Table of Contents
Large organisations that have considerable presence in the Azure Public Cloud may have their resources deployed in more than one VNET in the Public Cloud. And in such setups, there can always be a need where the resources in one VNET should have communication with resources in other VNETs. In order to enable this VNET to VNET connectivity we can use Virtual Network Peering Service from the Azure Cloud.
What is Virtual Network Peering?
Azure Virtual Network Peering allows us to seamlessly connect the VNETs together with optimal network performance. These peered VNETs can be in the same Azure region or can be a part of a different Azure region (Global VNET Peering). The traffic between the Virtual Machines of the peered VNETs traverses over the high-speed Microsoft Backbone network only, hence no traversing over the internet is required so no extra security measures like encryption are required.
Types of Azure VNET Peering
There are mainly two types of VNET peering:
- Regional VNET Peering: In this VNETs in the same region peer together.
- Global VNET Peering: In this VNETs in two different regions peer together. When creating a global peering, the peered virtual networks can exist in any Azure public cloud region or China cloud regions, but not in Government cloud region.
Benefits of Virtual Network Peering
Now, let us look at some of the benefits of VNET Peering:
- Uses Microsoft Backbone Network, hence provides ultra-low latency & high bandwidth.
- You can transfer data between the VNETs across Azure Subscriptions, Azure Regions.
- VNET peering requires no downtime to the resources during/after creation of peering.
Azure VNET Peering Considerations:
- The peered VNETs shouldn’t have overlapping address space.
- A VNET is not transitive in nature. Means if you have connectivity as per below topology:
VNET1 <-Peer-> VNET2 <-Peer-> VNET3
In the above topology VMs in VNET1 cannot communicate to VMs in VNET3 via VNET2. In order to allow this type of communication you will need to use NVAs with user defined routing to enable transit routing via VNET2.
How to create VNET Peering?
On a high level the creation of VNET peering involves the below four steps:
- Create two VNETs
- Create Virtual Machines within each VNET
- Create a Virtual Network Peering on each VNET
- Test the communication between the VMs across VNETs.
When you add a peering on one virtual network, the second virtual network configuration is automatically added.
Under the peering tab of the created VNET resource, you need to provide the inputs as below:
Gateway Transit:
The function of this feature on the VNET peers is to allow the peered VNETs to use the VPN Gateway deployed on another VNET to gain access to remote resources.
To understand, let us take an example:
- Suppose, we have VNET1 connected to an on-prem site via either a Site2Site/Point2Site VPN gateway and can access on-prem resources.

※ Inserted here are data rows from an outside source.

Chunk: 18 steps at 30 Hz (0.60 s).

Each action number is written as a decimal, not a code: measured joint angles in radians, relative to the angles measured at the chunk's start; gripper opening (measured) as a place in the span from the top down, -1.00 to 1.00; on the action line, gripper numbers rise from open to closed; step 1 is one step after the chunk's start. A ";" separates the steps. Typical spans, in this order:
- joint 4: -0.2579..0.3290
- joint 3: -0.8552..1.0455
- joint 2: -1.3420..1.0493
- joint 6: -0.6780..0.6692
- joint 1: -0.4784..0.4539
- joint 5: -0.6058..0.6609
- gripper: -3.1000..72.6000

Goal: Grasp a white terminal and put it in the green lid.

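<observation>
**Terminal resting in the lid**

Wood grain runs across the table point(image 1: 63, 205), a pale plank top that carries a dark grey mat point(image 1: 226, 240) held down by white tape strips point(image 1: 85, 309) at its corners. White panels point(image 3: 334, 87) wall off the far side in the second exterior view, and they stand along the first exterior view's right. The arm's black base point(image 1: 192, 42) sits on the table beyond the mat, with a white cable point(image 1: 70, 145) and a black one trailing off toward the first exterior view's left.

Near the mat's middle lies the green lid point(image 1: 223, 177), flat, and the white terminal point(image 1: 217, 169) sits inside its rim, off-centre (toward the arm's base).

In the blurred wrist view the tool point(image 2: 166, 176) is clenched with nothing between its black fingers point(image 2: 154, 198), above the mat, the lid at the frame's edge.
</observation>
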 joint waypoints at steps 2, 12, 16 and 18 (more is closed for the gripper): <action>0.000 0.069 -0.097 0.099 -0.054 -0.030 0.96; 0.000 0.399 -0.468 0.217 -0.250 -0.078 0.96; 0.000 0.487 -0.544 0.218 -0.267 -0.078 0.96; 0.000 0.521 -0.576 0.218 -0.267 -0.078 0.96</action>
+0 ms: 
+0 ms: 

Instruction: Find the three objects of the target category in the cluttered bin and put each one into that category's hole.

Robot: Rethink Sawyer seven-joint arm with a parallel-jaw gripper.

- We have another VNET2 that has VNET peering setup to VNET1 and resources in VNET2 also need to access the on-prem resources. Since, VNET2 doesn’t have a VPN gateway connection to remote site, it by default cannot access on-prem resources.
- But we can turn on a feature on the VNET Peering page of VNET2 to use a remote VNET gateway to allow this connectivity.
Key Points to Note
- Each VNET can have only one VPN gateway. If a VNET uses a remote VNET gateway it cannot have a local VNET gateway.
- Network Security Groups can be applied to allow/deny communications between the peered VNETs.
- Gateway transit is supported for both regional and global VNET Peering.